The Case for Crypto Proof of Work: Bitcoin Is Dirtier but Safer

The blockchain industry has voted with its feet, and Bitcoin-style mining for cryptocurrency has largely been relegated to the scrap heap of history, at least for new chains.

Bitcoin, the first and largest blockchain, uses mining — also known as proof-of-work (PoW) — as its consensus mechanism, meaning the way the blockchain is secured, new information is added to it, and new bitcoins are distributed. Other major blockchains that use similar mechanisms include are Bitcoin Cash, Litecoin, the memecoin Dogecoin and the privacy coin Monero.

Mining has gotten a lot of bad press in the last few years, and not without cause. For one thing, it uses an enormous amount of power.

See also: Crypto Basics Series: What’s a Consensus Mechanism and Why Is It Destroying the Planet?

For another, it doesn’t scale all that well. With new information added only every 10 minutes, Bitcoin tops out at four or five transactions per second (TPS). Not nearly enough for a modern payments system that wants to compete with Visa’s current 65,000 TPS maximum.

Which are the two main reasons why the No. 2 blockchain, Ethereum, is scheduled to start switching from PoW to far more environmentally friendly proof-of stake (PoS) Ethereum 2.0 in the culmination of a years-long development process.

And yet, plenty of people still think PoW is the best solution, especially for payments cryptocurrencies used primarily as a payments currency — more secure and decentralized than PoS and able to increase its speed using Layer2 blockchains like Lightning Network.

Related: Today in Crypto: Lightning Network Payments Volume Increases 400% in Year

So, here’s the case for PoW.

Security First

The argument for PoW begins with the security of the blockchain baked into its consensus mechanism.

Basically, it’s a race to solve a math puzzle, with more computing power giving you a better chance of coming in first. Even down around 70% from its all-time high, $20,000 bitcoins mean $125,000 is given away every 10 minutes. As a result, the computing power is poured into that race uses nearly as much power as is used annually by Pakistan.

Unlike mining, proof-of-stake uses validators who essentially put up a bond for good behavior, that gets slashed for poor work quality or dishonest behavior. Validators are selected randomly, but in line with the size of their stake. So the more crypto you can afford to lock up as a stake, the more you’ll make.

The argument that PoW is safer begins with the cost of mounting a 51% attack that would let a bad actor gain control of the blockchain and double spend tokens. You’d need to gain 51% of all computing power to attack a well-established PoW blockchain. On a PoS blockchain, you’d need 51% of the funds staked.

In both cases, the security depends on the maturity of the blockchain, the number of people either mining or staking. But, the argument goes, mining requires something outside of the blockchain itself, an external source that can’t be hacked. Proof-of-stake validating has a far lower barrier to entry, although major blockchains make it high enough that funding attacks are unfeasible.

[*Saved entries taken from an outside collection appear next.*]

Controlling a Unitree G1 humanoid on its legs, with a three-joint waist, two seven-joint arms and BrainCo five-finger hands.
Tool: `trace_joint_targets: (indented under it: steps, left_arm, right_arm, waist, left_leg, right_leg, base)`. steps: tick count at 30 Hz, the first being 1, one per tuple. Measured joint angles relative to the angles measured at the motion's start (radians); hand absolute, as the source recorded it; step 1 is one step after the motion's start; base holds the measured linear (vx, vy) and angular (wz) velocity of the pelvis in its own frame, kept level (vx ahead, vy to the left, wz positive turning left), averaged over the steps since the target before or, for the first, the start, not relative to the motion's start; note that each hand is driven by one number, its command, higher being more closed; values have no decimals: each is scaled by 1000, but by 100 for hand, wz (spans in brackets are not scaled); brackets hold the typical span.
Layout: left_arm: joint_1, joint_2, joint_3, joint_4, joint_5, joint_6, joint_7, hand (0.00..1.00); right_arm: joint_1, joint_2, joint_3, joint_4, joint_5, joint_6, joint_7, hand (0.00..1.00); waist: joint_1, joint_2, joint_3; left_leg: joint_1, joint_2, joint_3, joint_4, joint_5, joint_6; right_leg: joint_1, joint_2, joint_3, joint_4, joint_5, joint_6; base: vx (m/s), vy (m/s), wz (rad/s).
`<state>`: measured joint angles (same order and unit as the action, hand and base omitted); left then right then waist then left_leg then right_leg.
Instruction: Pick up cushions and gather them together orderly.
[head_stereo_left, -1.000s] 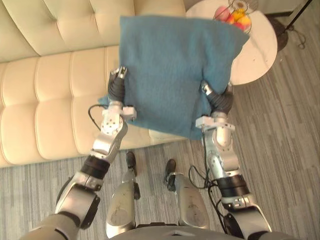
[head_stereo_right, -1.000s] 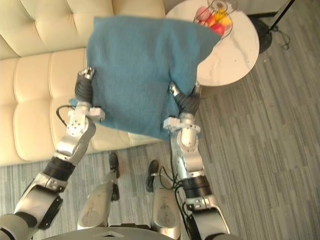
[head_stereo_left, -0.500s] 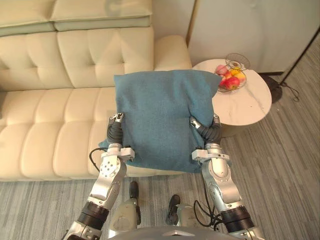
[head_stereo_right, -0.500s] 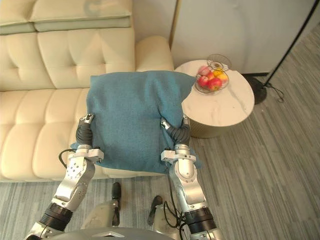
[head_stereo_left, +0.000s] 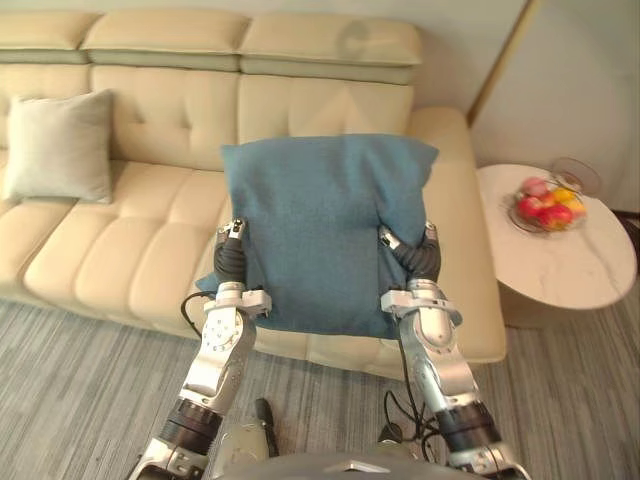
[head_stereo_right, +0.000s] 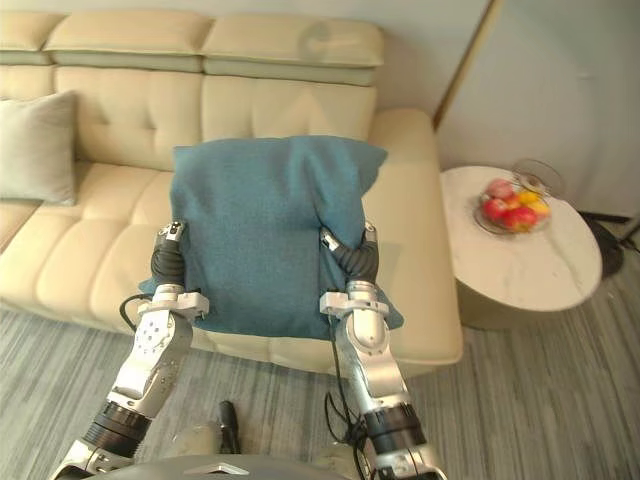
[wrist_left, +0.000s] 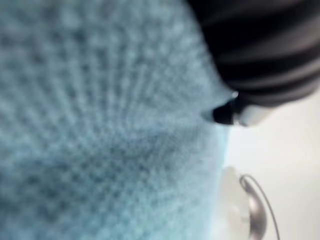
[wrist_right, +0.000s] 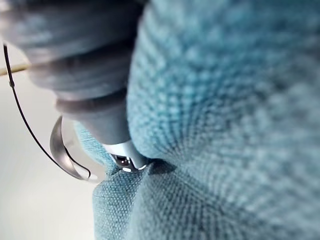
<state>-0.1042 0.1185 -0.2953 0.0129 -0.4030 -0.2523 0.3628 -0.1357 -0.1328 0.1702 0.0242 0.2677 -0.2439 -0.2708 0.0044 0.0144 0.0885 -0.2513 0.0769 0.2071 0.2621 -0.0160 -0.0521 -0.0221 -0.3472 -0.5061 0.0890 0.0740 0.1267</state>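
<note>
Left eye view: both arms rise from below, bent at the elbow, wrists turned inward. The left hand (head_stereo_left: 230, 262) and the right hand (head_stereo_left: 420, 262) press against opposite sides of a blue cushion (head_stereo_left: 320, 230), which is held upright in the air in front of the right half of the cream sofa (head_stereo_left: 120, 250). Each hand's dark cover lies against the cloth. Whether either hand is spread or clenched on it cannot be told. A pale cushion (head_stereo_left: 60, 147) leans on the sofa's backrest at its left end. Off the sofa's right end stands a round white side table (head_stereo_left: 570, 270) with a wire fruit bowl (head_stereo_left: 548, 205).

Right eye view: the same hold, but the pale cushion is cut off at the edge, and more grey plank floor (head_stereo_right: 540, 400) shows beyond the table.

Left wrist view: from very close, the ribbed cover bears into blue weave.

Right wrist view: the cover sinks into the cloth, which creases around it.
</note>
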Motion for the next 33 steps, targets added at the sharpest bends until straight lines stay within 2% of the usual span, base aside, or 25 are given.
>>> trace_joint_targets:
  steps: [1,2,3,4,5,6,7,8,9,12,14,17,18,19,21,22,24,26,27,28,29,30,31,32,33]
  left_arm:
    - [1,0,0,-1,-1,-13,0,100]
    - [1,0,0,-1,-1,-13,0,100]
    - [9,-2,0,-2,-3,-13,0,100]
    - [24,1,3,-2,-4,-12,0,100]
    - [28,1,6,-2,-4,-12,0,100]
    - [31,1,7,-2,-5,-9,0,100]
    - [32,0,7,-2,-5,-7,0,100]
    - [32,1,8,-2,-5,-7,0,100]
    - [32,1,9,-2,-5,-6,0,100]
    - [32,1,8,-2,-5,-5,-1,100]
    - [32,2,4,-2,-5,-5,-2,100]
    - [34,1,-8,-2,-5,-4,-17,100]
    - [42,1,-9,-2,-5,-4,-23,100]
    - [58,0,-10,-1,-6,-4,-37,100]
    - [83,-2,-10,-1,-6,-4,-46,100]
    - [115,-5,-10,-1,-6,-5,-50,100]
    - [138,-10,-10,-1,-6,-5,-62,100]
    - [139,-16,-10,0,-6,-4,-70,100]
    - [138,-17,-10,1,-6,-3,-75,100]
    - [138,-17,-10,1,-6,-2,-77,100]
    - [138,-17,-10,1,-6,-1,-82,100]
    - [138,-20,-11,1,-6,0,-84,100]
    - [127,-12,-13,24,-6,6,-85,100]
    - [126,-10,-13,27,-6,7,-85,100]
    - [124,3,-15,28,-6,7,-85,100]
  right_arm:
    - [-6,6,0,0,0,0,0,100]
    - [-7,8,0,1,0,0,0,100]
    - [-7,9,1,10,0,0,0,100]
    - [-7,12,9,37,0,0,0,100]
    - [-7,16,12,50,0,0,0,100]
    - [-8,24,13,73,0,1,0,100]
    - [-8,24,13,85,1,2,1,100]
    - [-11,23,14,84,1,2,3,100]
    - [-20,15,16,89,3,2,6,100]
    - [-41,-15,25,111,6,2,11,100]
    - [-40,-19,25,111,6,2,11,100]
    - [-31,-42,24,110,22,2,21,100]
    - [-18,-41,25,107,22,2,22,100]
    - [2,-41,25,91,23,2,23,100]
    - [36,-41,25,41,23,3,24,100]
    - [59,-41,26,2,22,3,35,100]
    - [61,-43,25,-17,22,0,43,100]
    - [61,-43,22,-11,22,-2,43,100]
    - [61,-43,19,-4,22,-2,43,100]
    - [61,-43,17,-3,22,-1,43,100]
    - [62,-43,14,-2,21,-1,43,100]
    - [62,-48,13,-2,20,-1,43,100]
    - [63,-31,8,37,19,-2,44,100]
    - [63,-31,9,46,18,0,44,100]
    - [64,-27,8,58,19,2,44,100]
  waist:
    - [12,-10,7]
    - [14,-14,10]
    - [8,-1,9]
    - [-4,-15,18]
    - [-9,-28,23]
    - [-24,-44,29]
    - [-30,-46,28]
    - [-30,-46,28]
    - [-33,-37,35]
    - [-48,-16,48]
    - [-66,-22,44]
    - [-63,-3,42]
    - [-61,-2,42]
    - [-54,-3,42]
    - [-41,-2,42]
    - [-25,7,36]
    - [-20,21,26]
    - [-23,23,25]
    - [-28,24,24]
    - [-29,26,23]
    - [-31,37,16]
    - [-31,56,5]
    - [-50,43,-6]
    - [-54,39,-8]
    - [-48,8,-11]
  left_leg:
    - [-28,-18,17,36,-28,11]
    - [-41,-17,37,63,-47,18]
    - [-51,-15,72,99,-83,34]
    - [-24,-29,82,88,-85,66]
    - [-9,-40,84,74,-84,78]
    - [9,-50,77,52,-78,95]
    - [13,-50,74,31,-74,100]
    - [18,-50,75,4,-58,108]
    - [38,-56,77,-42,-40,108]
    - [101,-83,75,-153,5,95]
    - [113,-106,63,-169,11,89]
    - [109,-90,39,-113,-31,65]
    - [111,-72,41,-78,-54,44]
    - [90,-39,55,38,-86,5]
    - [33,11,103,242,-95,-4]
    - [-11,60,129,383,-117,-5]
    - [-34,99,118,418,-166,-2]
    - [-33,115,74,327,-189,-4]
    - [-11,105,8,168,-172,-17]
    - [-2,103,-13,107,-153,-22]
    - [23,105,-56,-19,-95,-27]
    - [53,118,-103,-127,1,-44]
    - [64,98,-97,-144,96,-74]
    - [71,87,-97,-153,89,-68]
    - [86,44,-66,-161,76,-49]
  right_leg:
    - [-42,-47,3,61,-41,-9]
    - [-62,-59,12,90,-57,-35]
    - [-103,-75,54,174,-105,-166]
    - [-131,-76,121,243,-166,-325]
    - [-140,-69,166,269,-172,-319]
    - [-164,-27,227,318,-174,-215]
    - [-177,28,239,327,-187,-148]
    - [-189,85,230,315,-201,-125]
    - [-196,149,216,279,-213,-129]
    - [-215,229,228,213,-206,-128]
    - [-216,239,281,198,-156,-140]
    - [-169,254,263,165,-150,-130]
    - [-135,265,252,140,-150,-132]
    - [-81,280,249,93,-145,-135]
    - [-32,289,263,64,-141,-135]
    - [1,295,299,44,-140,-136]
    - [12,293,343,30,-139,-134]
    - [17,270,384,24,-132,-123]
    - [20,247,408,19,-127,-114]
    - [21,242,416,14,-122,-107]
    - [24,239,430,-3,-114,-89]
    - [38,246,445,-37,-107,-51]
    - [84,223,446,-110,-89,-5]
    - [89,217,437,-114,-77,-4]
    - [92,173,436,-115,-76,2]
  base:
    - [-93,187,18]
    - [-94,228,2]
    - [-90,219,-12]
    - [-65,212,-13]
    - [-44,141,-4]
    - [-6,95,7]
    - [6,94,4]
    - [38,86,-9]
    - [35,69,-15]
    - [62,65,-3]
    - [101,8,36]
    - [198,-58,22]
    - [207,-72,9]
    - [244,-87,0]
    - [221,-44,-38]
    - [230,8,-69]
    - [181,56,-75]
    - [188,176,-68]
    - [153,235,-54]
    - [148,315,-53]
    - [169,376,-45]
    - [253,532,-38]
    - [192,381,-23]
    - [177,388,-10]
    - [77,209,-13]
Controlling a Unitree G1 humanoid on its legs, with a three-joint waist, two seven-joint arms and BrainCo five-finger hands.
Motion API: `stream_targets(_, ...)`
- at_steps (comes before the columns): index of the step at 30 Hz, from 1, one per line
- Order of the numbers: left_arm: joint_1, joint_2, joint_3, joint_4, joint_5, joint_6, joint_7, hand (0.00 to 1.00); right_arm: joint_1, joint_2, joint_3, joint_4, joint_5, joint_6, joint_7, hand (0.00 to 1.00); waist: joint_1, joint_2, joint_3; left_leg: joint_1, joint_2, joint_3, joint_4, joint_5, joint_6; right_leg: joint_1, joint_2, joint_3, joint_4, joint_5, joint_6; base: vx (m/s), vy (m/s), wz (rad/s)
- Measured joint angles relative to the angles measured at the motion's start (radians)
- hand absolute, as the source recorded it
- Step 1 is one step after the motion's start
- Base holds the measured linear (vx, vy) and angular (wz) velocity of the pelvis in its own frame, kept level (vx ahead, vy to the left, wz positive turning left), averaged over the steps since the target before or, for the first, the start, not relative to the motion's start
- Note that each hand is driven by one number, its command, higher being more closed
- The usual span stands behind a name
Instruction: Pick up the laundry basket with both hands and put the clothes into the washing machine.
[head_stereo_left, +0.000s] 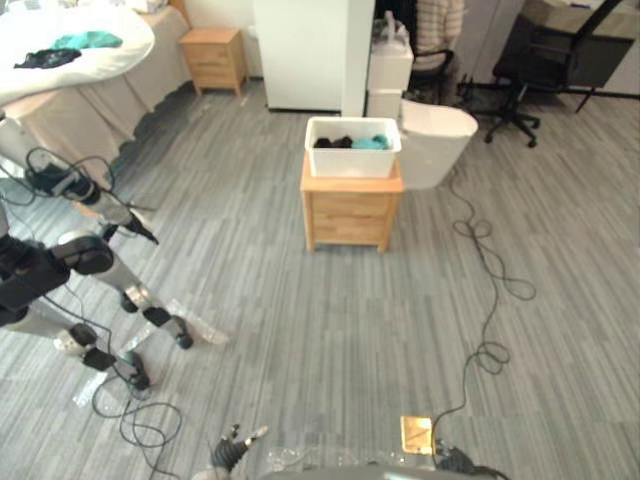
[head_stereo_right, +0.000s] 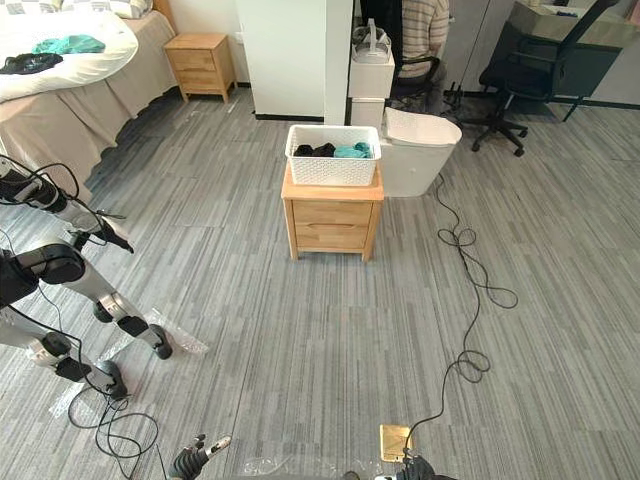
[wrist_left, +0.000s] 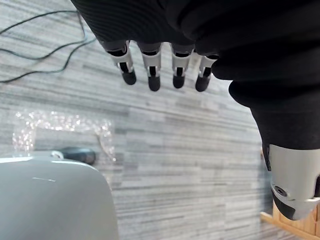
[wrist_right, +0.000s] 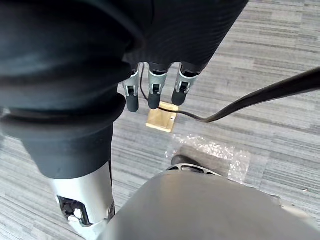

Besides, bitcoin proponents point out that a lot of the energy used now by bitcoin miners is renewable — especially since China kicked out the miners using its horribly polluting old coal-fired plants.

Then there’s the simplest argument: Bitcoin’s PoW security has stood the test of time Proof of stake, especially at large scale, is a lot newer.

Centralization

Particularly on smaller chains, it’s too easy for validators to build bigger empires, especially as PoS staking generally involves letting other investors loan their tokens to a validator to increase their stake and the amount of control they have.

The flip side of this argument, however, is that the cost of bitcoin mining equipment and power it requires are so high that only a few major mining firms control the majority of it.

And there are PoS offshoots like delegated proof-of-stake which have a limited number of validators. The problem with that system became clear when the Ronin Network hack, in which a crops-chain bridge protocol was hacked of $625 million when a hacker compromised the passwords of five of the nine validators.

Read more: In $625M Hack, a Bigger Crypto Security Problem Is on Display

“This hack reflects the continuing challenges that blockchains and operators face in balancing user experience and security,” Flora Li, head of the Huobi cryptocurrency exchange’s Huobi Research Institute, said back in March.

With popularity soaring, she noted, the operators “took shortcuts to relieve network bottlenecks, cutting down the number of nodes that needed to be validated for transactions to just five of nine nodes, making it easier for hackers to exploit.”

Increasing the number of from five to eight, as Ronin’s operators did “doesn’t solve the fundamental problem of how proof-of-stake blockchains can keep transactions fast, user-friendly, and energy-efficient without compromising security.”